What to eat when you are trying to conceive

We all know that the food choices we make every day affect our general health and wellbeing, and so it is hardly surprising that your diet can also influence your ability to conceive.

While even the perfect diet isn’t a miracle cure for fertility, some relatively simple habits can improve your health and optimize your chances.

About “The Fertility Diet”

Much of the advice below originates from the Harvard Nurses’ Health Study, one of the world’s largest and longest-running studies of factors that influence women’s health.

By studying the correlation between the nurses’ food habits and their fertility, the researchers found that diet can affect the risk of ovulatory infertility, and were able to compile a set of dietary recommendations aimed at preventing this type of infertility.

The recommendations will not help women who are infertile due to “mechanical” factors such as blocked fallopian tubes, and they may or may not help with infertility due to other causes. However, the “fertility diet” is generally well-balanced and may give you multiple other health benefits, and it will prepare you for a healthy future pregnancy.

If you would like to learn more about the study and the practical dietary advice that came out of it, you can purchase the book The Fertility Diet from Amazon.com or Amazon.co.uk.

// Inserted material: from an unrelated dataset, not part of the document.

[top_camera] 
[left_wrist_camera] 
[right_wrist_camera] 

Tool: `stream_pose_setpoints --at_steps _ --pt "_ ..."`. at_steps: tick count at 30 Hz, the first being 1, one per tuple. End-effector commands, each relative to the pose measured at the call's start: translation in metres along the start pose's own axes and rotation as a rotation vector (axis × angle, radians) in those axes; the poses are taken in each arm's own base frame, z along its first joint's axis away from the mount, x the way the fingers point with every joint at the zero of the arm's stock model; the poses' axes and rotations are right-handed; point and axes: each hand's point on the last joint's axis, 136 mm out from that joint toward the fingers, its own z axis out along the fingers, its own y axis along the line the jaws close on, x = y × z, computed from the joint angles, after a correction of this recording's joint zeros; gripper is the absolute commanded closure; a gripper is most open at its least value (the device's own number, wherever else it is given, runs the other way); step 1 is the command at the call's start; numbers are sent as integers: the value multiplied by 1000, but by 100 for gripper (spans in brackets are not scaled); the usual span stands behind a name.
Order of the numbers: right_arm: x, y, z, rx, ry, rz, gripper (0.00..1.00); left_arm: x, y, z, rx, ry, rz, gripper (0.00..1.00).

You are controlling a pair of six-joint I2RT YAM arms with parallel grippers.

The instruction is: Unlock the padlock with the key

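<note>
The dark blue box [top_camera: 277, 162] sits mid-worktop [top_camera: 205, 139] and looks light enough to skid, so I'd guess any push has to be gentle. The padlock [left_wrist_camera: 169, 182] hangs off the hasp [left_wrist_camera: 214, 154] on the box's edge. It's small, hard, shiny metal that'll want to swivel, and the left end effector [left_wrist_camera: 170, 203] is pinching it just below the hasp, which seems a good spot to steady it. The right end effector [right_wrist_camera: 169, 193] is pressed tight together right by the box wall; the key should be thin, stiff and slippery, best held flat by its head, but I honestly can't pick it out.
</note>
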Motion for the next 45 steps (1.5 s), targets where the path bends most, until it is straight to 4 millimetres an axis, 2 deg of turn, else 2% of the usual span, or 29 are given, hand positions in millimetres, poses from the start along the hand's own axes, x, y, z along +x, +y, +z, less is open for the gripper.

What to eat and drink when you are trying to get pregnant

A folic acid (vitamin B9) supplement

Folic acid, or vitamin B9, is extremely important for the future baby. If you have a deficiency of folic acid at the time you get pregnant, it increases the risk of your baby being born with spina bifida (neural tube defects) and other serious defects of the nervous system.

Folic acid is important when you are trying to get pregnant

In addition, women in the Nurses’ Health Study who took a daily multivitamin containing 400 micrograms of folic acid (vitamin B9) were 40 percent less likely to suffer from ovulatory infertility than those who didn’t.

Green leafy vegetables such as spinach and kale are excellent sources of folic acid, but even if you eat a lot of them it can be difficult to get enough.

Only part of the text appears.